Nothing beyond the line containing "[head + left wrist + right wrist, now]" should be printed; print each line exactly from the first line of the listing below through it.

=== Begin Enclosure ===

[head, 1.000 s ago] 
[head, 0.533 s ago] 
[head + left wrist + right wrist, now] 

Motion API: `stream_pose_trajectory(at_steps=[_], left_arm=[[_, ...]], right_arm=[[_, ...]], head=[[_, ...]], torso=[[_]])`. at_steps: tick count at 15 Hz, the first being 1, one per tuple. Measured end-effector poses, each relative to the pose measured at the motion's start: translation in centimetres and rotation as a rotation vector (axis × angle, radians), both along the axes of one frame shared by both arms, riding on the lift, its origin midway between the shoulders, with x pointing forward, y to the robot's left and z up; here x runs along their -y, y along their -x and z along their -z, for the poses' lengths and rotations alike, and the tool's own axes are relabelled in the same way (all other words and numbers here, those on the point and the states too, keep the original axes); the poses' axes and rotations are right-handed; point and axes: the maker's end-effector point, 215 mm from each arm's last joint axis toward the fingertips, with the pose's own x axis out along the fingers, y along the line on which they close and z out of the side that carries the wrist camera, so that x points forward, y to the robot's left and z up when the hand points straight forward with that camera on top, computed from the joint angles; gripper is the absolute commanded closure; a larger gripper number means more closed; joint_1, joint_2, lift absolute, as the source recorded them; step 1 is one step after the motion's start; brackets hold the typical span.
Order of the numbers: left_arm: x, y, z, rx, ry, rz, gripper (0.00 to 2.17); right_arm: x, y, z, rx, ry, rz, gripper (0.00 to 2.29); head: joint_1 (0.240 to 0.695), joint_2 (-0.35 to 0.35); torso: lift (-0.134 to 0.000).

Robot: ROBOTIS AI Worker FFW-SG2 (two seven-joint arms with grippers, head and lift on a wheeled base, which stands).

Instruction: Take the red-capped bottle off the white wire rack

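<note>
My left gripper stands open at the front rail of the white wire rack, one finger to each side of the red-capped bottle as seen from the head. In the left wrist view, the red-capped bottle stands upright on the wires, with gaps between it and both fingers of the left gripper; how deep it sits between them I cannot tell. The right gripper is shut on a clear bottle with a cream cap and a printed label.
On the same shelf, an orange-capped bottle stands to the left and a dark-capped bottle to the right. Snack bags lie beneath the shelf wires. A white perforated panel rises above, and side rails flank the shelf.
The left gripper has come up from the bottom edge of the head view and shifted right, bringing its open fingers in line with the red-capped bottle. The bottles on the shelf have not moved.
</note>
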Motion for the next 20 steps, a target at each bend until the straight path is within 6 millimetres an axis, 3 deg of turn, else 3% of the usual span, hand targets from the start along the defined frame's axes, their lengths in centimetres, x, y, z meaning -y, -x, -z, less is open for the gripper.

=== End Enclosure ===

* _Completed exercise_
[head, 1.000 s ago] 
[head, 0.533 s ago] 
[head + left wrist + right wrist, now] 

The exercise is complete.